◆ Task instructions: Return, unaltered, every line from the beginning of the material below up to and including the one with "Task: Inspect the".

⟨

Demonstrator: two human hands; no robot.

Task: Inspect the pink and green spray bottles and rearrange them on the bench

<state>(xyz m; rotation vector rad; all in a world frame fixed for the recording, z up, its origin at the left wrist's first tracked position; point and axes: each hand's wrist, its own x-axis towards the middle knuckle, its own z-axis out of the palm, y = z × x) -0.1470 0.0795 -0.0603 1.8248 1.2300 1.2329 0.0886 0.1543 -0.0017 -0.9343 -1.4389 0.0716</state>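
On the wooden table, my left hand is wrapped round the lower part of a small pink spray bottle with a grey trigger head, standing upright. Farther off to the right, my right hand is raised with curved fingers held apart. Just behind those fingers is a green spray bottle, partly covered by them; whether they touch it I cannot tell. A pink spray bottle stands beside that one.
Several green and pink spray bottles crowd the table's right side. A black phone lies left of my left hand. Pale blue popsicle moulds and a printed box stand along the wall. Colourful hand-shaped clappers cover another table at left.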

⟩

◆ Response area:
Demonstrator: two human hands; no robot.

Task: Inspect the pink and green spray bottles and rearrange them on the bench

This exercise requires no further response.